If you've checked out the earlier installments of Bullet Points, you know the format. Every two weeks I pick an issue that's provoked a lot of questions or comments, begin with a general discussion of the topic, and then answer specific questions related to it. If there are any unrelated but pressing questions in my mailbox, I might tackle them at the end of the column, but only if there's room and they can't wait for an appropriately themed column.
The topic for this installment is vehicles -- specifically, why they work the way they do. Let's start with a brief discussion of vehicle statistics and the design decisions behind them.
Hit Points and Hardness
Vehicle statistics, particularly hit points and hardness, elicit quite a few comments. That's especially true in relation to tanks and armored vehicles.
Many gamers are convinced that the armored vehicles for which statistics are given in the game are just too weak. The M1A2 Abrams is often cited as an example for this point of view. After all, goes the argument, it's a well-established fact that the Abrams is indestructible in battle. Nothing short of another Abrams can put so much as a dent in this paragon of combat might; all other attacks simply bounce off its hull.
Now before we go any further, let me back up what I'm about to say with some serious credentials -- not mine, but those of fellow d20 Modern designer Rich Redman. Rich was an Abrams platoon leader in Operation: Desert Storm -- he commanded four Abrams tanks during several days of battle. If anybody is intimately familiar with the capabilities of the Abrams, it's Rich.

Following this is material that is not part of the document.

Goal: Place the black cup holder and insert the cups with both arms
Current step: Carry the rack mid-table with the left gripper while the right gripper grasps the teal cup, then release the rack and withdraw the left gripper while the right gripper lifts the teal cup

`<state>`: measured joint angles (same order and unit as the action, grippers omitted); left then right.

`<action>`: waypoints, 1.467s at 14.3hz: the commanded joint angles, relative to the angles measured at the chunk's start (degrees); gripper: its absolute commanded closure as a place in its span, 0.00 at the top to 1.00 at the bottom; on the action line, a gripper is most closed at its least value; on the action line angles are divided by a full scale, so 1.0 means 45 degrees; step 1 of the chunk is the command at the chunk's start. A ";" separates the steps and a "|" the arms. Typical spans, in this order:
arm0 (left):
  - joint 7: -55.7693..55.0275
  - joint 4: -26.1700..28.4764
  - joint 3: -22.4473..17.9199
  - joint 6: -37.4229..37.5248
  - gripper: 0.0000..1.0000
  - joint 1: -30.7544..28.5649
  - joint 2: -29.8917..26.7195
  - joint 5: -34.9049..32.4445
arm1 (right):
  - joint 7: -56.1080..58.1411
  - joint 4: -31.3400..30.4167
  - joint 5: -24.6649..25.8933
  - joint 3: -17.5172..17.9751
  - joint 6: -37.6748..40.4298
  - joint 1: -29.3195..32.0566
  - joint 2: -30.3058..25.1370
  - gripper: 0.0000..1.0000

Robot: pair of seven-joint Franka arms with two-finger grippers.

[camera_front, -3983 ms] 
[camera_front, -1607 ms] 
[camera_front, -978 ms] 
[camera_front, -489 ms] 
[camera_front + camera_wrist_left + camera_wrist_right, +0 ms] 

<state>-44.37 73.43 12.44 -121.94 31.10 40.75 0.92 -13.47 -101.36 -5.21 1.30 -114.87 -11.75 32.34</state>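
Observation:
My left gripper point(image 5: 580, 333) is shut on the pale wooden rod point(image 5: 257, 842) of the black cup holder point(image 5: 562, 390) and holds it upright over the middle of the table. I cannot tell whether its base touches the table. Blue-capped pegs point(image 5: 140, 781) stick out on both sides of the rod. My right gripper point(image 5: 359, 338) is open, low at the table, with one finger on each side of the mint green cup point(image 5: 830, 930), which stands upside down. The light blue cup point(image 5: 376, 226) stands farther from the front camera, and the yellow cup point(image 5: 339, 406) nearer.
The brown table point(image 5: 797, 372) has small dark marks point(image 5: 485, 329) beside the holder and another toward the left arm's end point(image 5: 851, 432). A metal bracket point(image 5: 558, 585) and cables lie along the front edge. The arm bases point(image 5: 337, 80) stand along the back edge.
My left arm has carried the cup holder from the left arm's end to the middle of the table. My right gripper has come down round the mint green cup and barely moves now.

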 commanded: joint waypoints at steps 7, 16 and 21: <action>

Now back to the nitty-gritty statistics. Some people have pointed out that the game version of the Abrams, with its hardness of 20 and 64 hit points, can be taken out with small arms. An M2HB fired with the Burst Fire feat deals 4d12 points of damage. That's an average of 26 points per round, or 6 points per round after adjusting for the tank's hardness. At that rate, the tank reaches 0 hp after 11 rounds. That's ridiculous, say the objectors. There's no way machine gun fire could ever penetrate the armor on an Abrams.
Well, they're right. But reducing a vehicle to 0 hit points means only that it has been disabled -- not that it's been blasted to fiery bits. And the occupants, with 100% cover, are never vulnerable to small arms fire.
So what exactly does disabling a tank mean? Any armored vehicle -- even an Abrams -- can be disabled without penetrating its armor. Tanks sport various pieces of external equipment, such as optics and running gear, that they require to function. It's not at all unreasonable that a 1-minute-plus barrage of concentrated, heavy machine gun fire could damage this external equipment enough to render the tank inoperable. If you have any doubts about that, ask Rich. His platoon lost three tanks in the Gulf War, and not a single one of them had its main armor penetrated by enemy fire.
The foregoing doesn't mean that just any handheld weapon can disable a tank. Like any other objects, vehicles are immune to critical hits, so a tank with a hardness of 20 is never going to be damaged by somebody with a handgun. In fact, a hardness of 20 takes the punch out of almost any attack. The most powerful weapon for which statistics are given in the d20 Modern Roleplaying Game is the M72 LAW, which deals 10d6 points of damage. That's a lot by the standards of a d20 game -- equivalent to the maximum damage of a fireball in D&D. A LAW deals an average of 35 points of damage, or a maximum of 60 points. Because the LAW is an armor-penetrating shaped charge, it ignores 10 points of hardness. Thus, the tank's hardness reduces the damage by only 10, to an average of 25 points. But with its 64 hit points, even a shot from a LAW doesn't slow the Abrams down one iota.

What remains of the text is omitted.